Plaintiff Cross underwent medical treatment through the Workers’ Compensation system and
received an impairment rating. Plaintiff Cross received certain Workers’ Compensation benefits for
injuries arising from the incident. Plaintiff Cross was discharged from the Workers’ Compensation
system and continued her treatment through his primary care provider. Treatment outside of the
Workers’ Compensation system was paid for by Medicaid.
Plaintiffs file this motion to preclude references, testimony, and evidence of any kind
concerning Workers’ Compensation benefits and health insurance payments, as they constitute
collateral source payments.
ARGUMENT
The collateral source rule contains two parts: (1) a post-verdict setoff rule, codified at C.R.S.

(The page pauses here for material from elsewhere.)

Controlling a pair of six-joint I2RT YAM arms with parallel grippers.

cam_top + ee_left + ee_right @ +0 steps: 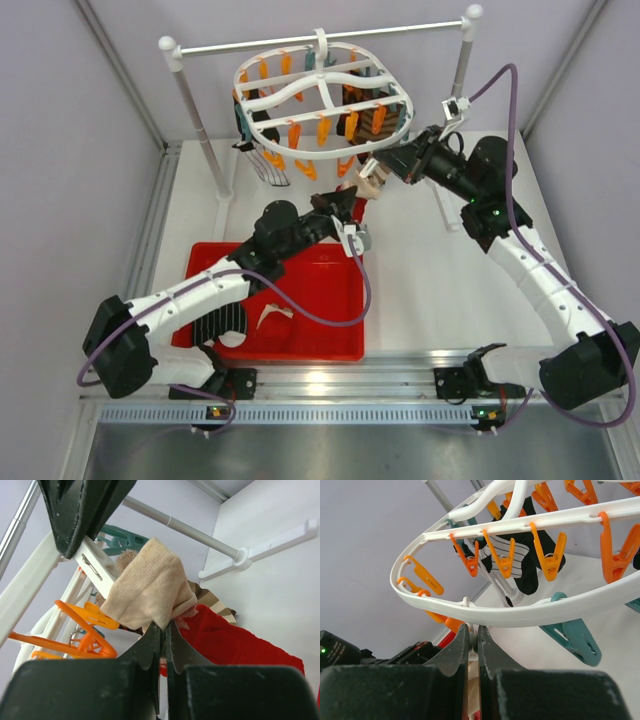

§13-21-111.6, and (2) a pre-verdict evidentiary component described by the common law and codified
at C.R.S. §10-1-135(10)(a). Sunahara v. State Farm Mut. Auto. Ins. Co., 2012 CO 30M. Under the
evidentiary component, “the fact or amount of any collateral source payment or benefits shall not be
admitted as evidence in any action against any alleged third-party tortfeasor.” C.R.S. 10-1-135(10)(a).
“A collateral source is a person or company, wholly independent of an alleged tortfeasor that
compensates an injured party for that person’s injuries.” Smith v. Jeppsen, 2012 CO 32, ¶ 21.
In this case, the Workers’ Compensation and health insurance benefits received by Plaintiff
Cross constitute collateral sources because they are wholly independent of the Defendant.
Accordingly, the fact or amount of these benefits is inadmissible at trial.
Under the post-verdict setoff rule, the court after a verdict shall reduce the amount of damages
to be awarded “by the amount by which [the plaintiff] has been or will be wholly or partially
indemnified or compensated for his loss by any other person, corporation, insurance company, or
fund in relation to the injury, damage, or death sustained.” C.R.S. §13-21-111.6. However, the statute
further creates what has been termed a “contract exception,” stating that the “verdict shall not be
reduced by the amount by which such a person, his estate, or his personal representative has been or
will be wholly or partially indemnified or compensated by a benefit paid as a result of a contract
entered into and paid for, by, or on behalf of such person.” Id. Under Combined Commc’ns Corp. v. Pub.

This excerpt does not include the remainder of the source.